*INSTRUCTIONS FOR THE TASK*
The whole listing is to be reproduced exactly as given.

(Beginning of GIVEN DATA)

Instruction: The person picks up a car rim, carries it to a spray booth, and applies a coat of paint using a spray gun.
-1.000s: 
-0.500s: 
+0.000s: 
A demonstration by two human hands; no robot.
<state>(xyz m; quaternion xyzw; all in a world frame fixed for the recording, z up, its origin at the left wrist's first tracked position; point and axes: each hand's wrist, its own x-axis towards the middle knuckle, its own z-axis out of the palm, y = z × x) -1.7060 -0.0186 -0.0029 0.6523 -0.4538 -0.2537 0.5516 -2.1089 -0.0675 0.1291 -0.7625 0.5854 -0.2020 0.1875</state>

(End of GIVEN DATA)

*ANSWER TO THIS PROBLEM*
Instruction: The person picks up a car rim, carries it to a spray booth, and applies a coat of paint using a spray gun.
-1.000s: 
-0.500s: 
+0.000s: 
A demonstration by two human hands; no robot.
<state>(xyz m; quaternion xyzw; all in a world frame fixed for the recording, z up, its origin at the left wrist's first tracked position; point and axes: each hand's wrist, its own x-axis towards the middle knuckle, its own z-axis out of the palm, y = z × x) -1.7060 -0.0186 -0.0029 0.6523 -0.4538 -0.2537 0.5516 -2.1089 -0.0675 0.1291 -0.7625 0.5854 -0.2020 0.1875</state>

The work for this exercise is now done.